● Required work
Both the line containing "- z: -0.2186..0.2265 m" and the line containing "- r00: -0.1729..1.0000" belong to the span. Output exactly that span from the listing below, and nothing outside it.

--- Data extract ---

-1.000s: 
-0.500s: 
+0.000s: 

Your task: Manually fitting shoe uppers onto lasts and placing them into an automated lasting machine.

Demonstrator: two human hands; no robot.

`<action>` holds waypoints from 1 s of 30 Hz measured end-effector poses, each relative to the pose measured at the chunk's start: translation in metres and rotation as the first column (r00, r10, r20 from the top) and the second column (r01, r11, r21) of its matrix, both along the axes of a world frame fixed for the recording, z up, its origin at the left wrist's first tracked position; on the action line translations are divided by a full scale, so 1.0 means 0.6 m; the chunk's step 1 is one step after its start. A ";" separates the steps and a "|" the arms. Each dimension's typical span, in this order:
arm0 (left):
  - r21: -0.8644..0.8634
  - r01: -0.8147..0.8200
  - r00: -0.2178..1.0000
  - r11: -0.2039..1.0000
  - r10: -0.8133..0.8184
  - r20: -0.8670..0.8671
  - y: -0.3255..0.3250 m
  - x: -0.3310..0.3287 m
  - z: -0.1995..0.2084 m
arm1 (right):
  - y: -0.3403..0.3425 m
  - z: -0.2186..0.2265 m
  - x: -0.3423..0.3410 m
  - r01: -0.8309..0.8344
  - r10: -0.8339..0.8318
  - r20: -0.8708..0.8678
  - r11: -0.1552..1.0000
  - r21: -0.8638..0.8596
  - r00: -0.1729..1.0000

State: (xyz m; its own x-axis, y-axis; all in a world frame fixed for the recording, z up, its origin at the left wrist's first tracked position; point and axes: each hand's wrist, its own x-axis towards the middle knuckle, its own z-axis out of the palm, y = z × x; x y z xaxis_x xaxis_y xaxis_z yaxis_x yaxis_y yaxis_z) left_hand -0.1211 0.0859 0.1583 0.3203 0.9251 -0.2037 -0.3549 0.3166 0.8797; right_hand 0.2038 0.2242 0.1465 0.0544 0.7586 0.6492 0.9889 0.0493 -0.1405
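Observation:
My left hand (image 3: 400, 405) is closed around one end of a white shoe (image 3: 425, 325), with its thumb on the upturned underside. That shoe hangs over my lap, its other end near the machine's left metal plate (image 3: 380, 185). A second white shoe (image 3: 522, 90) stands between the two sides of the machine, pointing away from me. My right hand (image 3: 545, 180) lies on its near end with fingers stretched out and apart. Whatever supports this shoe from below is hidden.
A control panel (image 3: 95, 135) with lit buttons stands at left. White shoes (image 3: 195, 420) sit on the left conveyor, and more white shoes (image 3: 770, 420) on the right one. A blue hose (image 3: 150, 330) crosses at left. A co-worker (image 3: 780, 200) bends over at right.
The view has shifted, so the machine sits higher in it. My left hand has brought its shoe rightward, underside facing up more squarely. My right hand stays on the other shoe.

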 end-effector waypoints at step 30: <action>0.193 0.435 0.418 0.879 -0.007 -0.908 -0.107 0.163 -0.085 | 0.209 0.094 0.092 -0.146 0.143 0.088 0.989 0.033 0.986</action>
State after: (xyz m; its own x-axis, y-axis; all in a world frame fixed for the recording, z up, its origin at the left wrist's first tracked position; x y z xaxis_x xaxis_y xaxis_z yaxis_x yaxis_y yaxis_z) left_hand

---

● Answer box
  - z: -0.2186..0.2265 m
  - x: -0.3423..0.3410 m
  - r01: -0.8309..0.8344
  - r10: -0.8339..0.8318
  - r20: -0.8708..0.8678
  - r11: -0.1552..1.0000
  - r21: -0.8638..0.8596
  - r00: -0.1729..1.0000

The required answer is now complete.